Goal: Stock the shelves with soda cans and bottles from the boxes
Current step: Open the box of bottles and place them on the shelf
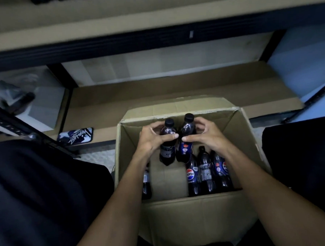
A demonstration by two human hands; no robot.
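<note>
A: Your left hand [155, 140] wraps the left bottle [167, 149]. Your right hand [205, 135] wraps the right bottle [185, 146]. You hold both upright over the box [181, 202], side by side and touching.

B: Your fingers sit on the upper half of each, above the label. The plastic is likely slick. If your hold goes slack, one drops onto the bottles [205, 171] standing at the box's right side.

A: If you swing the pair out unevenly, they knock together and twist in your fingers.

B: The shelf [175, 92] lies just beyond the box. The far flap [176, 107] leans toward it. Carry too low and a base may catch that flap and tip.

A: The upper shelf [152, 23] hangs over the gap. Lift too high and your caps may strike its dark edge.

B: The light is dim and the edges are blurred. Go slowly at the lip.
</note>
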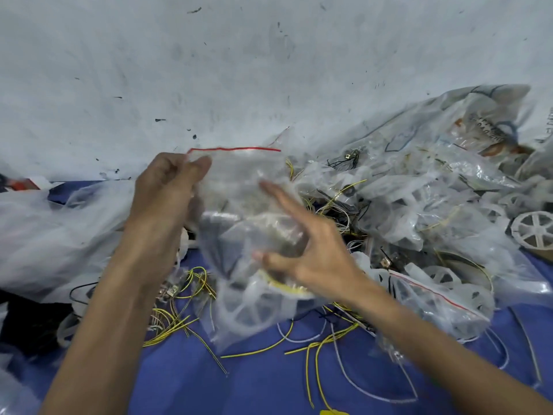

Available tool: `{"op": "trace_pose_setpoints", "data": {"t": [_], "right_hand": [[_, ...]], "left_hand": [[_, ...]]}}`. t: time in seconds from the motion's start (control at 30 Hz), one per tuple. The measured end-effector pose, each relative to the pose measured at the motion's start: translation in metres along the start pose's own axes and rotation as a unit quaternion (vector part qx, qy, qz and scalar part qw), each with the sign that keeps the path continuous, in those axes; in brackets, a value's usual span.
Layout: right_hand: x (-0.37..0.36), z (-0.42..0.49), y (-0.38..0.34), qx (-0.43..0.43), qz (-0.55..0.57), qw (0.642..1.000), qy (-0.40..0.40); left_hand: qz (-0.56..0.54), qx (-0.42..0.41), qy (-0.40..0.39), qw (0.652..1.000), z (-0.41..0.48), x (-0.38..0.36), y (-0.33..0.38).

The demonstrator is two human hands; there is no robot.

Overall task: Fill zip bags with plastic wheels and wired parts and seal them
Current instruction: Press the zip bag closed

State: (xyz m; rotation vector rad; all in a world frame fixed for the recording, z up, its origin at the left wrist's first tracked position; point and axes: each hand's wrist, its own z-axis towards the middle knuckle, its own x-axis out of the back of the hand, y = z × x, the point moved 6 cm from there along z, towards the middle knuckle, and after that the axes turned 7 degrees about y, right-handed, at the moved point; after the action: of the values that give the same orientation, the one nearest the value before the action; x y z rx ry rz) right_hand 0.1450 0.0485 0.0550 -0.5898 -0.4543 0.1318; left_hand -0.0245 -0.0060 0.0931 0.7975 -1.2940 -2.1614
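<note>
A clear zip bag (239, 187) with a red strip along its top hangs upright in front of me, with white plastic wheels and yellow wire bunched in its lower part. My left hand (167, 190) pinches the bag's top left corner just under the red strip. My right hand (302, 241) lies against the bag's right side with its fingers spread, the thumb under the bulge. The picture is blurred by motion.
Loose yellow and white wires (314, 348) lie on the blue cloth (179, 384) below. A filled bag (434, 307) lies to the right, beside a heap of clear bags and white wheels (532, 229). A big crumpled plastic sheet (59, 235) sits at the left, by a pale wall.
</note>
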Motion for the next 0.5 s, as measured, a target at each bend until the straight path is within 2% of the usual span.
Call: {"op": "trace_pose_setpoints", "data": {"t": [0.03, 0.1, 0.2, 0.23, 0.27, 0.33, 0.37, 0.43, 0.47, 0.5], "right_hand": [[0.013, 0.007, 0.005, -0.006, -0.024, 1.000, 0.014], [0.049, 0.028, 0.020, -0.020, -0.110, 0.989, 0.096], [0.128, 0.070, 0.059, -0.043, -0.233, 0.932, 0.274], [0.157, 0.082, 0.080, -0.081, -0.267, 0.910, 0.307], [0.182, 0.091, 0.109, -0.157, -0.296, 0.888, 0.314], [0.213, 0.088, 0.156, -0.320, -0.384, 0.822, 0.272], [0.220, 0.084, 0.166, -0.325, -0.442, 0.795, 0.259], [0.215, 0.097, 0.164, -0.186, -0.552, 0.781, 0.227], [0.203, 0.105, 0.164, -0.134, -0.579, 0.788, 0.162], [0.187, 0.109, 0.166, -0.135, -0.597, 0.788, 0.065]], "left_hand": [[0.030, 0.000, -0.002, 1.000, 0.002, 0.000, -0.004], [0.092, 0.006, -0.004, 0.996, 0.006, 0.003, -0.015], [0.112, 0.021, -0.022, 0.993, 0.006, 0.001, -0.027], [0.111, 0.020, -0.033, 0.993, 0.004, -0.002, -0.029], [0.119, 0.020, -0.043, 0.992, 0.004, -0.004, -0.033], [0.140, 0.038, -0.070, 0.987, 0.003, -0.007, -0.047], [0.155, 0.053, -0.087, 0.983, 0.002, -0.009, -0.056], [0.207, 0.088, -0.134, 0.965, 0.002, -0.012, -0.079], [0.239, 0.111, -0.158, 0.952, 0.002, -0.013, -0.093], [0.263, 0.137, -0.177, 0.938, 0.002, -0.013, -0.106]]}}
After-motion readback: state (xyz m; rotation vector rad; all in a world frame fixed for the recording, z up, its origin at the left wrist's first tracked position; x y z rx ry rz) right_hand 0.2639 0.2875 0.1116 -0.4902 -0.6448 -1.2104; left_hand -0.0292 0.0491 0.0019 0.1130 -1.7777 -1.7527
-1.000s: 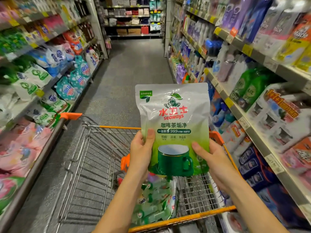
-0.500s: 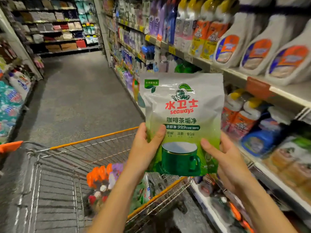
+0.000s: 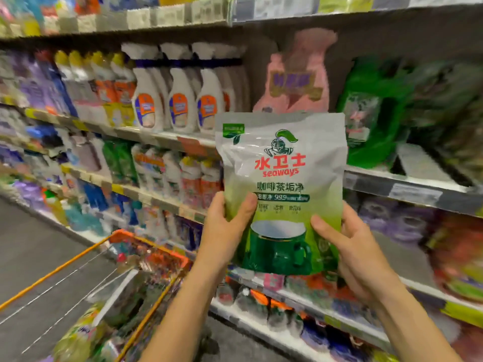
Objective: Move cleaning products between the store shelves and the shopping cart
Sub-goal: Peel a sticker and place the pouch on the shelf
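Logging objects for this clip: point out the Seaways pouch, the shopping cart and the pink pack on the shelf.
Seaways pouch (image 3: 281, 165): head view, on the red brand lettering.
shopping cart (image 3: 156, 253): head view, on its orange front rim.
pink pack (image 3: 294, 81): head view, on its purple label.

This is a supermarket aisle stocked with cleaning products. Long tiered shelves run along the aisle, their front edges lined with price labels. Identical white spray bottles stand in rows, with pink refill pouches and green pouches beside them. A wire shopping cart with orange trim stands on the grey floor, holding packaged goods.
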Available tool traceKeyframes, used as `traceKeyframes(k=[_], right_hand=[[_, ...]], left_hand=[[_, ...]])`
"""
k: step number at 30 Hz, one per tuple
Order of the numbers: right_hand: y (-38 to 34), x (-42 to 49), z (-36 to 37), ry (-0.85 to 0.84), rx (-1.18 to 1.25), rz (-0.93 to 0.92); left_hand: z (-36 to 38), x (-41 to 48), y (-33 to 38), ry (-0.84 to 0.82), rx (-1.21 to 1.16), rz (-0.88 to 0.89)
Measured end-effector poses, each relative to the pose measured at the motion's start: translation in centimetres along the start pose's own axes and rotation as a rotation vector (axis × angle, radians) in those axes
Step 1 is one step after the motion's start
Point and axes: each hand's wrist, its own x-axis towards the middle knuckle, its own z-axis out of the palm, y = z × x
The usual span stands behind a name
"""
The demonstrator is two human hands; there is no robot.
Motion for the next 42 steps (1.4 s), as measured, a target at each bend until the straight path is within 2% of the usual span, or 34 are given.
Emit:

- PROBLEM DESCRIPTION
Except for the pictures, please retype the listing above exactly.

- OUTPUT BELOW
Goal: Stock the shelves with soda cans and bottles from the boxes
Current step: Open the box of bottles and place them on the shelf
A demonstration by two human hands; no robot.
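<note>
A: Your left hand [155, 140] wraps the left bottle [167, 149]. Your right hand [205, 135] wraps the right bottle [185, 146]. You hold both upright over the box [181, 202], side by side and touching.

B: Your fingers sit on the upper half of each, above the label. The plastic is likely slick. If your hold goes slack, one drops onto the bottles [205, 171] standing at the box's right side.

A: If you swing the pair out unevenly, they knock together and twist in your fingers.

B: The shelf [175, 92] lies just beyond the box. The far flap [176, 107] leans toward it. Carry too low and a base may catch that flap and tip.

A: The upper shelf [152, 23] hangs over the gap. Lift too high and your caps may strike its dark edge.

B: The light is dim and the edges are blurred. Go slowly at the lip.
</note>
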
Available tool: `{"op": "trace_pose_setpoints", "data": {"t": [_], "right_hand": [[_, ...]], "left_hand": [[_, ...]]}}`. t: time in seconds from the motion's start (control at 30 Hz), one per tuple. The measured end-effector pose, each relative to the pose measured at the motion's start: translation in metres along the start pose's own axes and rotation as a unit quaternion (vector part qx, qy, qz and scalar part qw), each with the sign that keeps the path continuous, in those axes; in brackets, a value's usual span.
Layout: right_hand: x (-0.37..0.36), z (-0.42..0.49), y (-0.38..0.34), qx (-0.43..0.43), qz (-0.55..0.57), qw (0.642..1.000), qy (-0.40..0.40); left_hand: qz (-0.56..0.54), qx (-0.42..0.41), qy (-0.40..0.39), qw (0.652..1.000), z (-0.41..0.48), x (-0.38..0.36), y (-0.33..0.38).

The demonstrator is two human hands; there is no robot.

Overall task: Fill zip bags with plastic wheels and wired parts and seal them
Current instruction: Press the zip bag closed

State: (xyz m; rotation vector rad; all in a world frame fixed for the recording, z up, its origin at the left wrist's first tracked position; point and axes: each hand's wrist, its own z-axis towards the middle knuckle, its own x-axis out of the back of the hand, y = z × x, the point moved 6 cm from there along z, towards the middle knuckle, and after that the axes turned 7 degrees about y, right-handed, at the moved point; after the action: of the values that give the same orientation, the one nearest the value before the action; x y z rx ry rz) right_hand 0.1450 0.0485 0.0550 -0.5898 -0.4543 0.1318; left_hand -0.0245 -0.0060 0.0931 0.7975 -1.2940 -2.1614
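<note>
A clear zip bag (239, 187) with a red strip along its top hangs upright in front of me, with white plastic wheels and yellow wire bunched in its lower part. My left hand (167, 190) pinches the bag's top left corner just under the red strip. My right hand (302, 241) lies against the bag's right side with its fingers spread, the thumb under the bulge. The picture is blurred by motion.
Loose yellow and white wires (314, 348) lie on the blue cloth (179, 384) below. A filled bag (434, 307) lies to the right, beside a heap of clear bags and white wheels (532, 229). A big crumpled plastic sheet (59, 235) sits at the left, by a pale wall.
</note>
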Motion for the next 0.5 s, as measured, a target at each bend until the straight path is within 2% of the usual span.
Call: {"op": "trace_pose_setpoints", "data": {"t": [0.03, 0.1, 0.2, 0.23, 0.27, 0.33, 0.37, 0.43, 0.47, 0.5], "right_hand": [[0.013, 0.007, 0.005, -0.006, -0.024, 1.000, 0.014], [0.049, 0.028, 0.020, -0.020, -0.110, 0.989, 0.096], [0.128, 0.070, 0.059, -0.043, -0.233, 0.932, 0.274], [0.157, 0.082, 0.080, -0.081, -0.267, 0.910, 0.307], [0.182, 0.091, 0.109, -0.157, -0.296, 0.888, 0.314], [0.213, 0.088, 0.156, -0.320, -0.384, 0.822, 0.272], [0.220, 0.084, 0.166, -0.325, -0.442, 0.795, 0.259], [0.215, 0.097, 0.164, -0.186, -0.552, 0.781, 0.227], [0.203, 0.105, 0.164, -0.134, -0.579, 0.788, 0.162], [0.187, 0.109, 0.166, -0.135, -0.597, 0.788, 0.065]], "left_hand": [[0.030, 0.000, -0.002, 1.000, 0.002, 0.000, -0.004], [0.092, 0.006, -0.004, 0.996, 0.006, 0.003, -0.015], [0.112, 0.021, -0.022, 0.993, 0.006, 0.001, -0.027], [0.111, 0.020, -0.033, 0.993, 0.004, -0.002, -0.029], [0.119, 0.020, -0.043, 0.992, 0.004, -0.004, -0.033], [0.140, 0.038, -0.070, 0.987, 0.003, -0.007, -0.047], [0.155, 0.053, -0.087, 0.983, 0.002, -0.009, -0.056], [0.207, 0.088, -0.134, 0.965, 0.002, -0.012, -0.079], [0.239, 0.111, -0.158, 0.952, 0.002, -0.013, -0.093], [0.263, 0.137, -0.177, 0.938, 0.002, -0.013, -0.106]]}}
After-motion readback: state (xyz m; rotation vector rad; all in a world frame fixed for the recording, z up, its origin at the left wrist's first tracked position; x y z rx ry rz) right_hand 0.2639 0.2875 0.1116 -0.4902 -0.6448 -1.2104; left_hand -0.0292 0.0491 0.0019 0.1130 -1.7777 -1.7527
-1.000s: 
-0.500s: 
+0.000s: 
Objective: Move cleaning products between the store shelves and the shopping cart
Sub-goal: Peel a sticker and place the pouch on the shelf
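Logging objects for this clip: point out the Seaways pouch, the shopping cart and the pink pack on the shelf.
Seaways pouch (image 3: 281, 165): head view, on the red brand lettering.
shopping cart (image 3: 156, 253): head view, on its orange front rim.
pink pack (image 3: 294, 81): head view, on its purple label.

This is a supermarket aisle stocked with cleaning products. Long tiered shelves run along the aisle, their front edges lined with price labels. Identical white spray bottles stand in rows, with pink refill pouches and green pouches beside them. A wire shopping cart with orange trim stands on the grey floor, holding packaged goods.
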Available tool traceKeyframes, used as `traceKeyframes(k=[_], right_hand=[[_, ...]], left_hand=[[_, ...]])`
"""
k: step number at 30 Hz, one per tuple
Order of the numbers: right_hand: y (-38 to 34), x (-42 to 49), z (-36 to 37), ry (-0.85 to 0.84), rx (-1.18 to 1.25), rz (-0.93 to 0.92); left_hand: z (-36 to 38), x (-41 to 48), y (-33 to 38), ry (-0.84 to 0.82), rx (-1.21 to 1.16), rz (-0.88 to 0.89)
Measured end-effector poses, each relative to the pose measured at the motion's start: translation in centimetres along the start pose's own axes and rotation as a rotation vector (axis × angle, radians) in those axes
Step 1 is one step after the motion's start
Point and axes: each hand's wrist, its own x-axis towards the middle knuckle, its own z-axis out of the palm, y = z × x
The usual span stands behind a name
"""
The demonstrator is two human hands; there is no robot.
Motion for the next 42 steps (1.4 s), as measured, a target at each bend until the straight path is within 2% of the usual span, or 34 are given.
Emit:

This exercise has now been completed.